Matthew Lavin is a Clinical Assistant Professor of English and Director of the Digital Media Lab at the University of Pittsburgh. Lavin’s scholarly work takes place at the intersection of book history and digital humanities, with equal attention to computational methods and humanities data. His research interests also include American literature, the history of authorship, book history and technology, open access and copyright, and digital pedagogy.
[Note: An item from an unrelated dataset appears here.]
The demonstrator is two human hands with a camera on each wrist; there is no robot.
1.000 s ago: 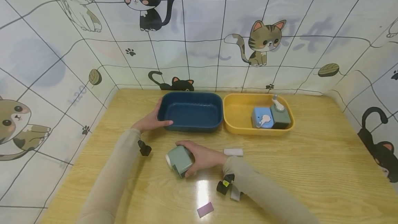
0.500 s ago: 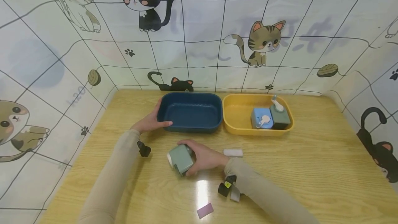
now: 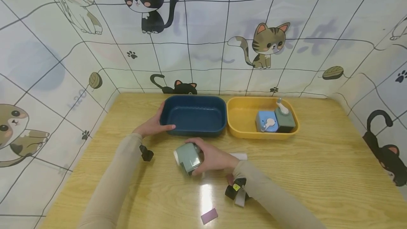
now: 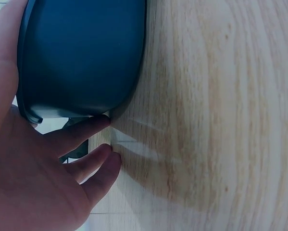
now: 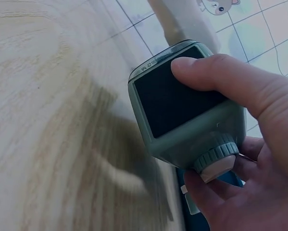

Julia Silge is a data scientist and software engineer at RStudio where she works on open source modeling tools. As a software developer for the data science ecosystem in R, Silge is most known for her tidytext package which is downloaded from CRAN about 40,000 times per month. Silge studied physics and astronomy, and worked in academia (teaching and doing research) and ed tech before moving into data science and discovering R. She is both an international speaker and a real-world practitioner focusing on data analysis and machine learning practice. She has written books with collaborators about text mining, supervised machine learning for text, and modeling with tidy data principles in R.
Irena Spasic is a professor of Computer Science and Informatics at Cardiff University. Her academic efforts are focused on establishing excellence in research related to text mining, in order to gain knowledge for significant interventions and decision making in the context of big data. She has made contributions in the areas of text classification, information extraction, term recognition and sentiment analysis. Her research has been most often applied in the health and life sciences, where it has led interdisciplinary collaboration with impacts beyond computer science. For example, she is a co-founder of HealTex, the UK Healthcare Text Analytics Network, a multi-disciplinary research network that aims to facilitate the use of healthcare free text (clinical notes, letters, social media post, literature) in research and clinical practice.